• Dataset extract:

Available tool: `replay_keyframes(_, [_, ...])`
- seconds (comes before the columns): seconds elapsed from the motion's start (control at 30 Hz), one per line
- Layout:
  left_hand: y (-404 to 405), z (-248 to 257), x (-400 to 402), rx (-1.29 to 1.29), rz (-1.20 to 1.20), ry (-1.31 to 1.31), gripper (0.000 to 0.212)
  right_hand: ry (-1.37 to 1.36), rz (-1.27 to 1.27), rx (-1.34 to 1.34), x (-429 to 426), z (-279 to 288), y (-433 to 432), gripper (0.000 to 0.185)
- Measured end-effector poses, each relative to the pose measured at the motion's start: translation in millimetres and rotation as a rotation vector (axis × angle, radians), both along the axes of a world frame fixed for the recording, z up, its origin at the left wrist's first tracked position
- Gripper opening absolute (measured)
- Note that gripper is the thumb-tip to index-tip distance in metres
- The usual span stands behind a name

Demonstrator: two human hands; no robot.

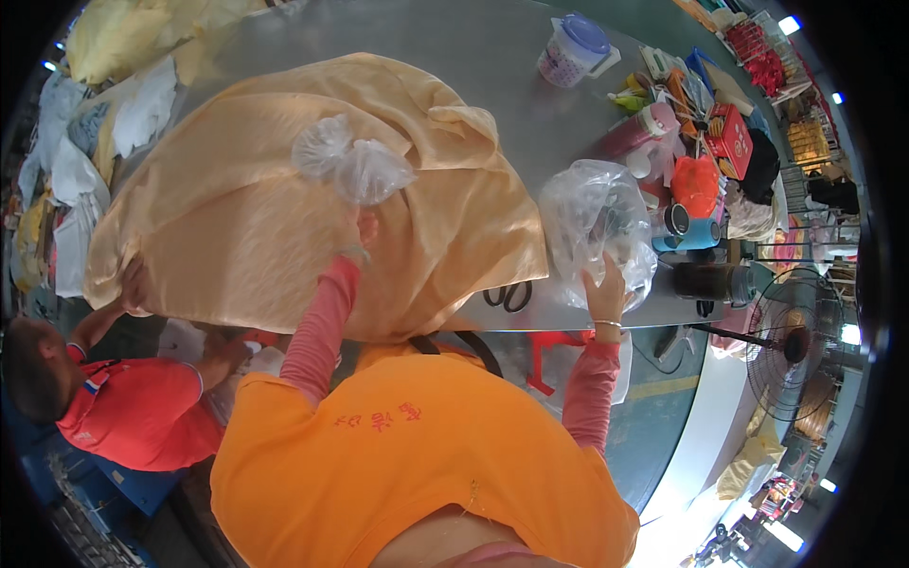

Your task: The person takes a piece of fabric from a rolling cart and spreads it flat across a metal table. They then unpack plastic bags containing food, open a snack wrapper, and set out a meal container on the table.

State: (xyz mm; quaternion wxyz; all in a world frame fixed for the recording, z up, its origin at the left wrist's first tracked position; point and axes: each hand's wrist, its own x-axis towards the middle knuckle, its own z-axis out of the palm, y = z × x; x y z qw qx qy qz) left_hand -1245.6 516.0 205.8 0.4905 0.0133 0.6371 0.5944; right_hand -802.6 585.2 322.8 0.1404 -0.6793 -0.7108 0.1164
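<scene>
A large piece of shiny gold-tan fabric lies spread in folds over the grey table. My left hand is over the fabric, just below a crumpled clear plastic bag that rests on it; the fingers are partly hidden, and whether they grip the bag cannot be told. My right hand is at the lower edge of a larger clear plastic bag to the right of the fabric, its fingers spread against the film. Black-handled scissors lie between the two, partly under the fabric's edge.
At the left, a co-worker in a red shirt has a hand on the fabric's corner. A lidded plastic jug, a pink bottle, a red tin, a blue cup and a dark jar crowd the right side. A fan stands beyond.
</scene>
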Motion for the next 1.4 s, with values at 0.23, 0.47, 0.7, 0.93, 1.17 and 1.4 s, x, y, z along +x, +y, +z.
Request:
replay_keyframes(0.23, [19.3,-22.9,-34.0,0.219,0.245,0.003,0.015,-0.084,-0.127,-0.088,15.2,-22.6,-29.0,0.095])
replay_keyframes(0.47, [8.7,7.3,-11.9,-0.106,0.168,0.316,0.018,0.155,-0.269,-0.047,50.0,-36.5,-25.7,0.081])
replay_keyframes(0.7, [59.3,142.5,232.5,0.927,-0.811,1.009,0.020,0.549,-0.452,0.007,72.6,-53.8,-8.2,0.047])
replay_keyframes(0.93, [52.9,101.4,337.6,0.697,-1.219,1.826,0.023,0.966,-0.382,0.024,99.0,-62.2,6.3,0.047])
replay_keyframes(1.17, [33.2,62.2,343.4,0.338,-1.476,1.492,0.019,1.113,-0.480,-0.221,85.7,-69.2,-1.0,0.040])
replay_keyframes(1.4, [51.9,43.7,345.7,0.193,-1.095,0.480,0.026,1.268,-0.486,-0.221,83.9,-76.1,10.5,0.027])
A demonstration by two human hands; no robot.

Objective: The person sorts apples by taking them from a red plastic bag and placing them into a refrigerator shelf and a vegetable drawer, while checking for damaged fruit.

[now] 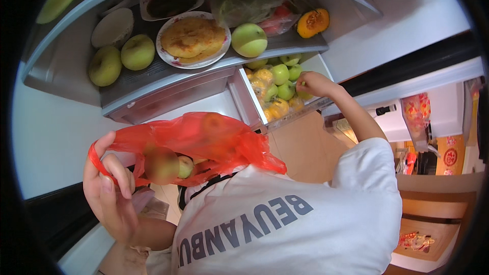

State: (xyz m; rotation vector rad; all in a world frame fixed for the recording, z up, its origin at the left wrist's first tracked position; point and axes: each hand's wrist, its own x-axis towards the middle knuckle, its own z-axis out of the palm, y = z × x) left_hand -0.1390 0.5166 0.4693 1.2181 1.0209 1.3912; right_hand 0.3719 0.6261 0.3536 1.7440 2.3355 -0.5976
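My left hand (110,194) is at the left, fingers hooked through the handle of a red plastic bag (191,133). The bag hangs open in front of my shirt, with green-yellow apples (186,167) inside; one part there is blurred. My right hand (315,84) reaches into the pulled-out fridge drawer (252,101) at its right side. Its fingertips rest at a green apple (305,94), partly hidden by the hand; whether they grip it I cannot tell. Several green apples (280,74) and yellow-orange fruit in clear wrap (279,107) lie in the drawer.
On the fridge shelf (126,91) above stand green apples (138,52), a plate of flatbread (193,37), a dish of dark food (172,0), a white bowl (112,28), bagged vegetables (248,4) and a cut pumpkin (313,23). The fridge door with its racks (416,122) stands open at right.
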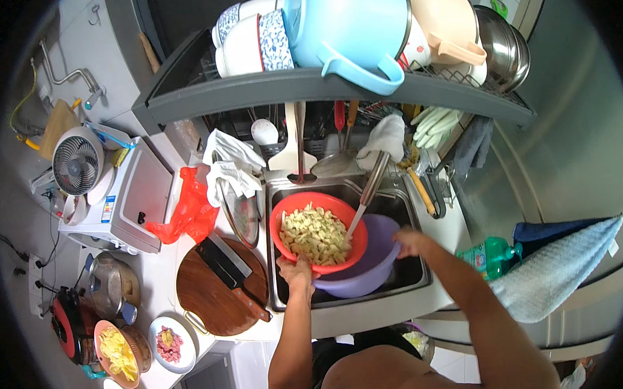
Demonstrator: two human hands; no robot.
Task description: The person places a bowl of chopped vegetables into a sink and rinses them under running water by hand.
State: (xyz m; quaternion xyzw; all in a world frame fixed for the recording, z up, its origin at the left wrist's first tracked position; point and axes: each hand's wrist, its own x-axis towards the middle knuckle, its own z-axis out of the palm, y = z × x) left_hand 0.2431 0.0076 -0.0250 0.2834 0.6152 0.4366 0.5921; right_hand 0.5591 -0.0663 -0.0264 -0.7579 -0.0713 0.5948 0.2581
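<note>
My left hand (296,273) grips the near rim of a red plastic basin (362,244), which holds chopped pale-yellow pieces (313,233). On the right, my right hand (411,242) has its fingers on the rim of a purple plastic basin (367,280). The red basin overlaps the purple one from above, hiding its left part; I cannot tell whether they touch. Both are over a stainless-steel sink (425,281). A metal faucet spout (376,178) points down toward the red basin, and a pale strip, seemingly running water, reaches the pieces.
Left of the sink, a cleaver (225,258) lies on a round wooden chopping board (204,308). Nearby are a red plastic bag (189,210), a glass lid (243,218) and a plate (186,362) of cut meat. A loaded dish rack (265,89) spans above; a green pump bottle (491,257) is right.
</note>
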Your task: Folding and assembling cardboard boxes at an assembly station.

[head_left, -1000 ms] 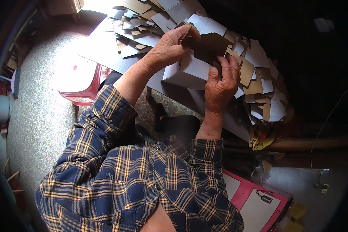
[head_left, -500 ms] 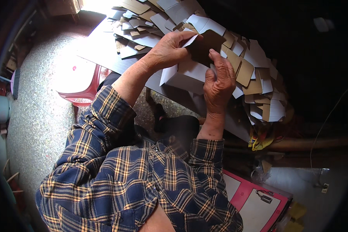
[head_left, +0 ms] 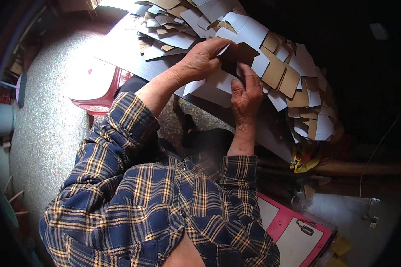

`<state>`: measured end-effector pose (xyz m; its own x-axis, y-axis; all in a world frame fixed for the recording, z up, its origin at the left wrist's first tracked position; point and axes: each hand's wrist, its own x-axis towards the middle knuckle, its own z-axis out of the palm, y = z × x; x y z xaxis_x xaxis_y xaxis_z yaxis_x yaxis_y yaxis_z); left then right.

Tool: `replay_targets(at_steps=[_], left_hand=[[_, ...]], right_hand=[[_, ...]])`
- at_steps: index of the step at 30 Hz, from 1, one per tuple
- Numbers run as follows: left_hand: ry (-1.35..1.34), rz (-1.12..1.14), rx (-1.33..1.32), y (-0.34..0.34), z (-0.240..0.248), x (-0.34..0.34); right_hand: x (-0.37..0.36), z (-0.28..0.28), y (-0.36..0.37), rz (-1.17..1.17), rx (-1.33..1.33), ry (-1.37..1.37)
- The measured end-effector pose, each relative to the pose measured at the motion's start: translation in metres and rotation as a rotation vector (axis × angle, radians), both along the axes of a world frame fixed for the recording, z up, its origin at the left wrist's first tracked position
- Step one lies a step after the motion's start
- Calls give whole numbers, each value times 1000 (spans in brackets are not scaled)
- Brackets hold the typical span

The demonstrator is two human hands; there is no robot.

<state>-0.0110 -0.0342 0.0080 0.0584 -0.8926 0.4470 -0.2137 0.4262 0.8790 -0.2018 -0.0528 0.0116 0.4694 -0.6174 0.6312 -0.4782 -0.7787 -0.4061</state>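
A folding cardboard box (head_left: pixel 213 86), white outside and brown inside, is tilted at the table's near edge. My left hand (head_left: pixel 202 58) is closed on its upper left edge, thumb and fingers pinching the board. The brown inner face of a raised flap (head_left: pixel 239 54) stands in shadow between my hands. At the box's right side is my right hand (head_left: pixel 247 95), its fingers half bent and the thumb apart from them. Its fingertips come up against the flap, though the exact contact is hard to see.
A large heap of flat cardboard pieces (head_left: pixel 278 73), white and brown, covers the table (head_left: pixel 140 71) beyond my hands. A red stool (head_left: pixel 109 95) stands at left on the speckled floor (head_left: pixel 44 147). At lower right lies a pink-framed panel (head_left: pixel 294 236); a yellow bag (head_left: pixel 304 162) hangs by the table.
My right hand has shifted slightly left and its fingers have bent more toward the flap. My left hand keeps its hold on the box. The whole view has moved a little.
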Motion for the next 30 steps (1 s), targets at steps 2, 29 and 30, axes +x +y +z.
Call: replay_targets(at_steps=[2,29,30], left_hand=[[-130,26,-31,-2,-3,-2],[-203,179,-29,18,-16,-8],[-204,185,-26,19,-16,-6]], right_hand=[[-6,-7,-3,-26,-79,101],[5,-17,10,-20,-88,67],[7,-18,11,-18,-87,65]])
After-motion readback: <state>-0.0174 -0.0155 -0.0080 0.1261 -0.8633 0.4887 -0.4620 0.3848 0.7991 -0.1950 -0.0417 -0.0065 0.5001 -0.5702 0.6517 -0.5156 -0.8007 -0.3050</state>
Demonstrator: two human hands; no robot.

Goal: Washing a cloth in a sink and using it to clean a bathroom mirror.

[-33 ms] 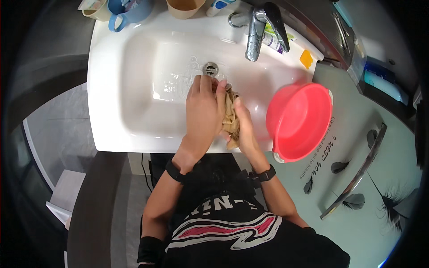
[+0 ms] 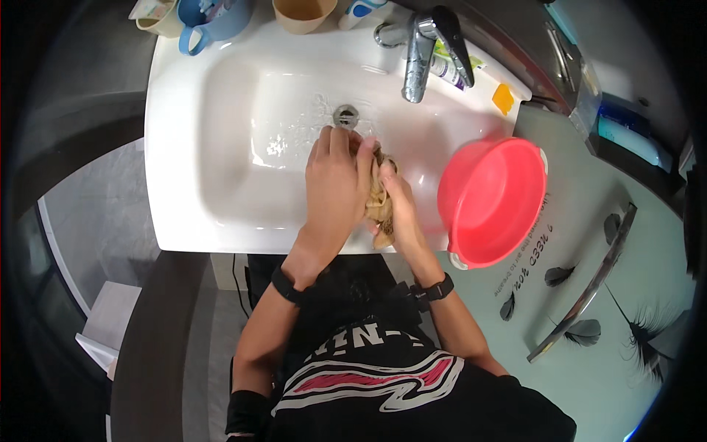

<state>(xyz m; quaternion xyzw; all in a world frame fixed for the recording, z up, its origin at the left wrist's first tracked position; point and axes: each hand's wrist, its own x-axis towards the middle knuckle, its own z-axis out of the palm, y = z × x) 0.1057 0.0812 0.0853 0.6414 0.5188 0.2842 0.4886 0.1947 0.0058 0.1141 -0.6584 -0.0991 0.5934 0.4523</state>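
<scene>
A wet, crumpled tan cloth (image 2: 378,202) with darker patterned patches is bunched between my hands over the near part of the white sink (image 2: 221,169). My left hand (image 2: 337,177) is closed on the cloth from its left side, back of the hand up, with its fingers bent toward the drain (image 2: 345,116). Against the cloth's right side my right hand (image 2: 402,206) is closed too, thumb lying on top of the folds. A loose end of cloth hangs below, toward the sink's front edge. The fingers beneath the cloth are mostly hidden.
To the right, a pink basin (image 2: 497,202) stands partly over the sink rim. The chrome faucet (image 2: 423,55) rises at the back right. Along the back ledge are a blue mug (image 2: 224,22), a tan cup (image 2: 303,16), a tube (image 2: 445,71) and an orange piece (image 2: 503,99).
My right thumb has shifted slightly left and down over the cloth, and the folds are bunched tighter. The left hand has hardly moved.
</scene>
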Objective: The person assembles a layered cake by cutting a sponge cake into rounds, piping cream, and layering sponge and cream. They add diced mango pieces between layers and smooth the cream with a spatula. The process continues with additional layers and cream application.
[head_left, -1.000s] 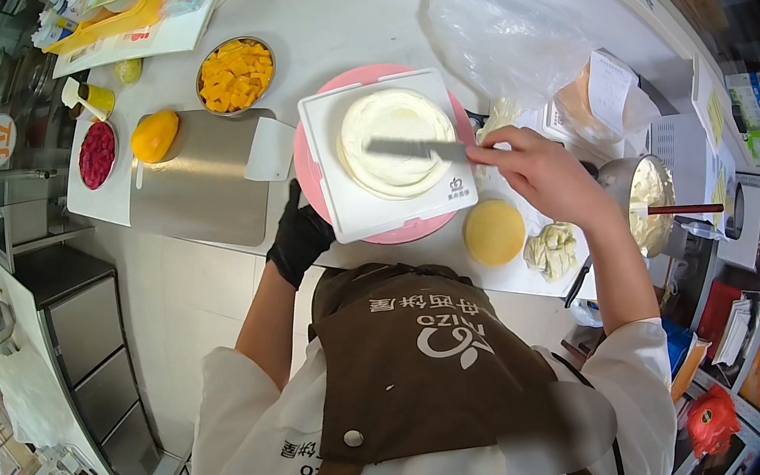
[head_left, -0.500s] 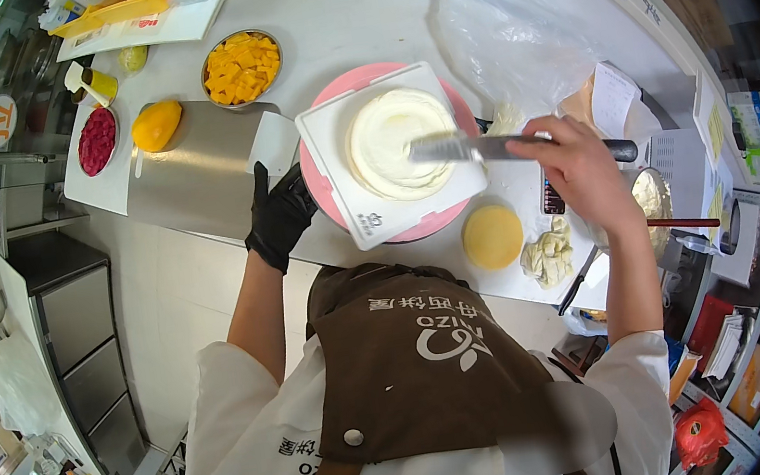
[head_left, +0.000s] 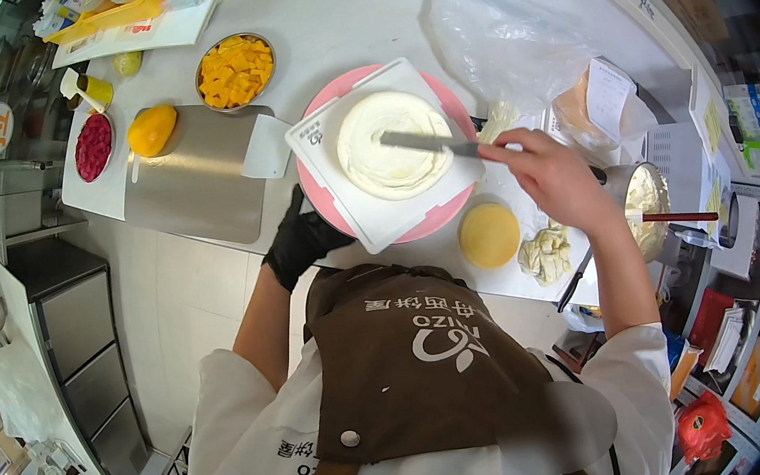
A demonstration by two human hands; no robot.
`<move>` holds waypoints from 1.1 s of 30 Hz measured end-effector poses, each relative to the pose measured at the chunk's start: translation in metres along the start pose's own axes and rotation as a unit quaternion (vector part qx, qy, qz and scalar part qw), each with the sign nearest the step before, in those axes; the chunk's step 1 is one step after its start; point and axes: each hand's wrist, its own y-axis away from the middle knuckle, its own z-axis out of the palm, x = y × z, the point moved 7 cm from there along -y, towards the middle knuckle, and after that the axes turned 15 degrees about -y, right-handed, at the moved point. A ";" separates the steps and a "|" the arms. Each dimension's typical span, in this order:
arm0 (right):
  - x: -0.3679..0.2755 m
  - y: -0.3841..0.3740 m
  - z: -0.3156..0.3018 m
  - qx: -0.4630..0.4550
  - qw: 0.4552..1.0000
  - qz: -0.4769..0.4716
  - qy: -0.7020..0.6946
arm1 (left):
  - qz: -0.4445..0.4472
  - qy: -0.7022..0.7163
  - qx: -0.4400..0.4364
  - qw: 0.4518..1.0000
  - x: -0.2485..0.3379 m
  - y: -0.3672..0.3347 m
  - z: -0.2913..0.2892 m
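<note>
A round cake layer coated in white cream (head_left: 409, 165) sits on a square white cake board (head_left: 381, 228), which rests on a pink turntable (head_left: 436, 223). My right hand (head_left: 554, 176), bare, is closed round the dark handle of a palette knife (head_left: 445, 144). The metal blade lies over the top of the cream, its tip near the middle of the cake. My left hand (head_left: 304, 238), in a black glove, is at the near left rim of the turntable. Its thumb stands apart; the other fingertips are partly hidden by the rim.
Right of the turntable lie a yellow sponge layer (head_left: 490, 236), a crumpled cream-coloured piece (head_left: 546, 255) and a bowl of cream (head_left: 646, 195). Diced mango (head_left: 235, 71), a whole mango (head_left: 152, 131), red berries (head_left: 94, 146) and a metal sheet (head_left: 199, 190) are left. A plastic bag (head_left: 506, 25) lies behind.
The turntable has turned clockwise with the board and cake. My left hand has slid along the rim, nearer to me and rightward. The knife has shifted slightly left, its blade angled differently.
</note>
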 end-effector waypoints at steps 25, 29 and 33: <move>0.001 -0.010 -0.002 -0.047 0.998 -0.038 0.020 | 0.018 -0.033 -0.121 0.992 0.028 0.003 -0.001; 0.009 -0.004 -0.020 0.015 0.999 0.014 0.043 | 0.153 -0.002 0.025 0.988 0.048 -0.002 -0.004; 0.000 -0.011 0.009 -0.014 1.000 0.001 -0.005 | 0.096 0.234 -0.088 0.963 0.027 -0.017 -0.018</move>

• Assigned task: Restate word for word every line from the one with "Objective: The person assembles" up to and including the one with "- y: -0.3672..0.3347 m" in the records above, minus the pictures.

• Solution to this task:
Objective: The person assembles a layered cake by cutting a sponge cake into rounds, piping cream, and layering sponge and cream. They add diced mango pieces between layers and smooth the cream with a spatula. The process continues with additional layers and cream application.
[head_left, -1.000s] 
[head_left, -0.500s] 
[head_left, +0.000s] 
A demonstration by two human hands; no robot.
`<move>` holds waypoints from 1.1 s of 30 Hz measured end-effector poses, each relative to the pose measured at the chunk's start: translation in metres along the start pose's own axes and rotation as a unit quaternion (vector part qx, qy, qz and scalar part qw), each with the sign nearest the step before, in those axes; the chunk's step 1 is one step after its start; point and axes: each hand's wrist, its own y-axis away from the middle knuckle, its own z-axis out of the palm, x = y × z, the point moved 7 cm from there along -y, towards the middle knuckle, and after that the axes turned 15 degrees about -y, right-handed, at the moved point. A ";" separates the steps and a "|" the arms. Each dimension's typical span, in this order:
arm0 (right):
  - x: -0.3679..0.2755 m
  - y: -0.3841..0.3740 m
  - z: -0.3156..0.3018 m
  - qx: -0.4630..0.4550
  - qw: 0.4552..1.0000
  - qz: -0.4769..0.4716
  - qy: -0.7020..0.6946
arm1 (left):
  - qz: -0.4445..0.4472
  - qy: -0.7022..0.7163
  - qx: -0.4400..0.4364
  - qw: 0.4518..1.0000
  - x: -0.2485..0.3379 m
  - y: -0.3672..0.3347 m

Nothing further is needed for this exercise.